Innovation strategy is all about being nimble while balancing the need for change against changing simply in order to chase a shiny objective. In other words, you should move fast, but avoid breaking things until you know exactly what you’re smashing. So, how do you develop an agile innovation strategy that doesn’t rush past what’s important?

The Agile Cycle

Agile innovation works in a cycle, where tasks are divided up into shorter sprints. Think of it like running a mile by sprinting a few yards, stopping to catch a breath, then sprinting again. First, you go through the step, preferably something simple and short. For example, you might have as your first step evaluating customer needs. So, you work through that quickly, surveying customers, reading emails they’ve sent in, looking at how your customers use your product and what surprising uses they might put it to. Try to fit these sprints into a quick, but reasonable time frame, especially if your team has other responsibilities. And remember to leave room for surprises; what seems simple is often much harder than we at first think.

The next step is to reassess your goals. For example, your research might tell you that some uses you anticipated as popular fall a bit flat, or that there’s one use in particular that stands out among your data — a use customers engage in that you didn’t expect. Finally, you adapt your plans; perhaps you can rule out a bunch of anticipated steps. Perhaps you have to draft up some new steps. But once you have that in mind, you take your next sprint.
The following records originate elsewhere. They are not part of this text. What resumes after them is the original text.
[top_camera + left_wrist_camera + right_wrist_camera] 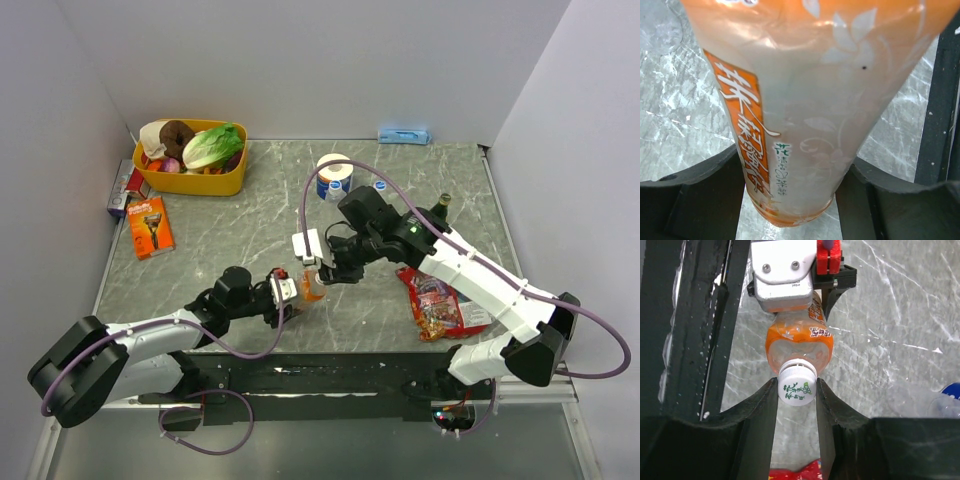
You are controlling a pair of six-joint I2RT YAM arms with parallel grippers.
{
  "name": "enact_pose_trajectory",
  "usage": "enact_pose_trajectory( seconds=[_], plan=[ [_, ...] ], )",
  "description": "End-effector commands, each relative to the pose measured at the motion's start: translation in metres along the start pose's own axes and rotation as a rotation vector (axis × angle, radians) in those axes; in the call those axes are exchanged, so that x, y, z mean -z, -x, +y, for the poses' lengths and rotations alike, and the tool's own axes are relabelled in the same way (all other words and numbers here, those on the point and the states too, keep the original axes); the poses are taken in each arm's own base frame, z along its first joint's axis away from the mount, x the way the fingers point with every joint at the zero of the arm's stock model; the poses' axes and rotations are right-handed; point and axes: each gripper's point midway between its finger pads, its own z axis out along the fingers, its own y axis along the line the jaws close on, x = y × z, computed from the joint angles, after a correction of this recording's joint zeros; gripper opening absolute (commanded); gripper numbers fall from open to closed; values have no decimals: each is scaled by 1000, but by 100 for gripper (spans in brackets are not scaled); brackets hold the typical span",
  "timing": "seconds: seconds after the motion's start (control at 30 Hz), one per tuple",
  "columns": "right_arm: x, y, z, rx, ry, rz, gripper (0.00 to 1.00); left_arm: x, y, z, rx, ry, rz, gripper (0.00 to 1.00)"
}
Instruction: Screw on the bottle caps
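Orange drink bottle (313,287) is located at the near centre of the counter (230,235). Left end effector (288,290) is clamped on the bottle's body. Right end effector (796,387) is closed on the white cap (796,384), which sits on the bottle's neck.

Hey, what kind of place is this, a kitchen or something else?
Probably a robot test bench: plain white walls box in a marble-look table, a left arm and right arm sit at its near edge, and unrelated props lie about, like a razor pack and toilet roll.
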Motion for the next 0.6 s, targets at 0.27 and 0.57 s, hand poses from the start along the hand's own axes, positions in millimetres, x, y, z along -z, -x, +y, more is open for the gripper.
enact_pose_trajectory(
  seconds=[0.27,0.57],
  plan=[
    [1,7,-12,-182,-98,-31,27,3,82,18,-7,59,-270,1],
    [-1,1,-11,-453,-98,-4,25,7,89,31,-20,131,-285,1]
  ],
)
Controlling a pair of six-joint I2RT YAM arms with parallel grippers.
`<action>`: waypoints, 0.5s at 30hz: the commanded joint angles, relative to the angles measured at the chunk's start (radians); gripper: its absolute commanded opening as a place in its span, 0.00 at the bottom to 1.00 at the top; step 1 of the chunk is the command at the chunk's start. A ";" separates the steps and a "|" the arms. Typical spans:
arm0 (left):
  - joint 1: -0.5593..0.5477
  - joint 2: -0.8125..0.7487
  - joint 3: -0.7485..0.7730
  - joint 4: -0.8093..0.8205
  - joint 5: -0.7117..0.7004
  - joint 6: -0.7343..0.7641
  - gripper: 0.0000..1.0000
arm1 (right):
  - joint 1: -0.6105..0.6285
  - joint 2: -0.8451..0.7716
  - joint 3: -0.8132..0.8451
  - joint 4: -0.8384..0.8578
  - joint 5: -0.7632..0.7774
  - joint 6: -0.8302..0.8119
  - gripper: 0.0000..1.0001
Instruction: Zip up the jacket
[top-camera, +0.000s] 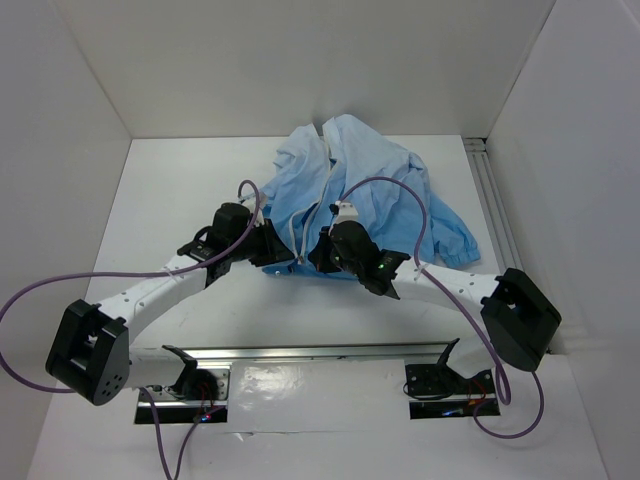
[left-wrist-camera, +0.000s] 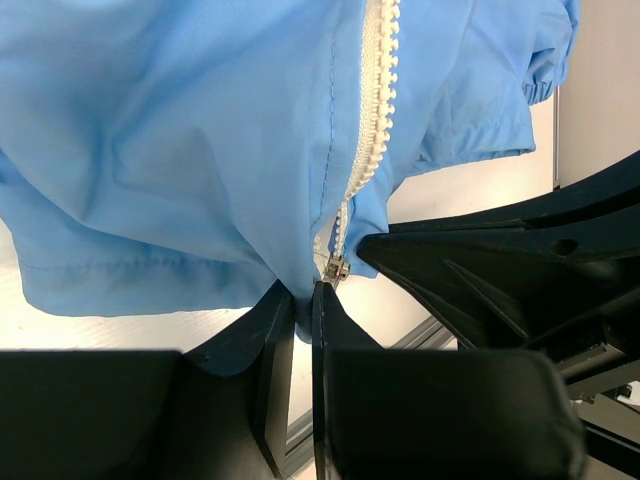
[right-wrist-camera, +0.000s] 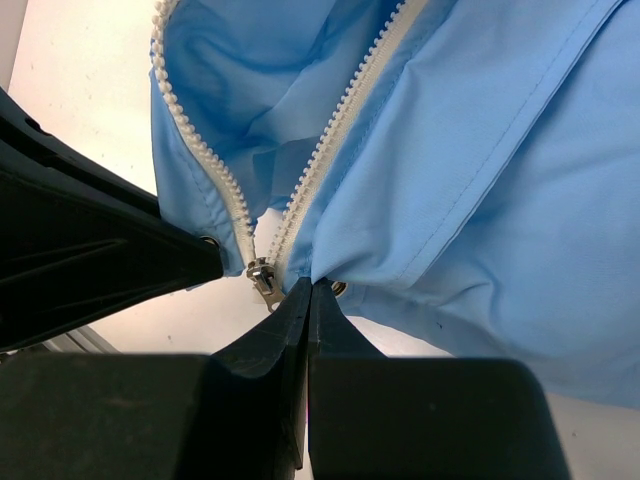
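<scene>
— How does the left gripper stand?

— Its two fingers are pressed almost together. A fold of the bottom hem of the jacket is pinched between them, just left of the small metal slider.

— And the right gripper?

— The same. Its fingers are together on the hem at the other side of the slider, and a round metal snap sits just beside the fingertips.

— Are the two near each other?

— Very near. Each wrist view shows the black body of the other gripper just beside the slider.

— What about the zipper?

— The slider sits at the lowest end, at the hem. Above it the two rows of white zipper teeth go apart like a V, so the front is open.

— Where does the jacket lie?

— In the top view it is bunched on the white table, in the middle toward the far wall. Its near edge reaches both grippers. One gathered cuff lies out to the right.
</scene>
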 joint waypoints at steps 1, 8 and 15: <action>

Agility helps you clear rough terrain.

Agile Innovation In The Long Term

This can seem, quite a bit, like focusing on the short-term, and if you’re not careful, your team can become too focused on the sprint and find themselves running in carefully researched, well-thought-out circles. So, be sure to work two actions into your agile innovation strategy.

The first is to be sure to incorporate data outside your innovation project with every reassessment. Part of your reassessment should be looking at your broader industry and your competitors to see how they’re approaching problems and what innovation they’re pursuing. If, for example, they have a new product come out and it’s a hit, that’s worth looking at, especially if your customers are telling you they don’t want that product.

Second, keep in mind your long-term goals and needs, not just for your innovation strategy, but across the company. Any sprint you take should not only serve to lead you to the next sprint, but also to your larger goal. This doesn’t have to be an enormous distance to your larger goal. It can be a simple baby step. But forward momentum is forward momentum.

Being agile is important in innovation because once the rubber meets the road, your projections for the future go out the window. As the pace of technology picks up, as more industries see new and disruptive companies enter, innovation is simply going to unfold in faster and more surprising ways. Keep in mind the fundamental purpose of agility is to dodge obstacles, and any business can expect plenty more of those as the pace picks up. To learn more, join our newsletter.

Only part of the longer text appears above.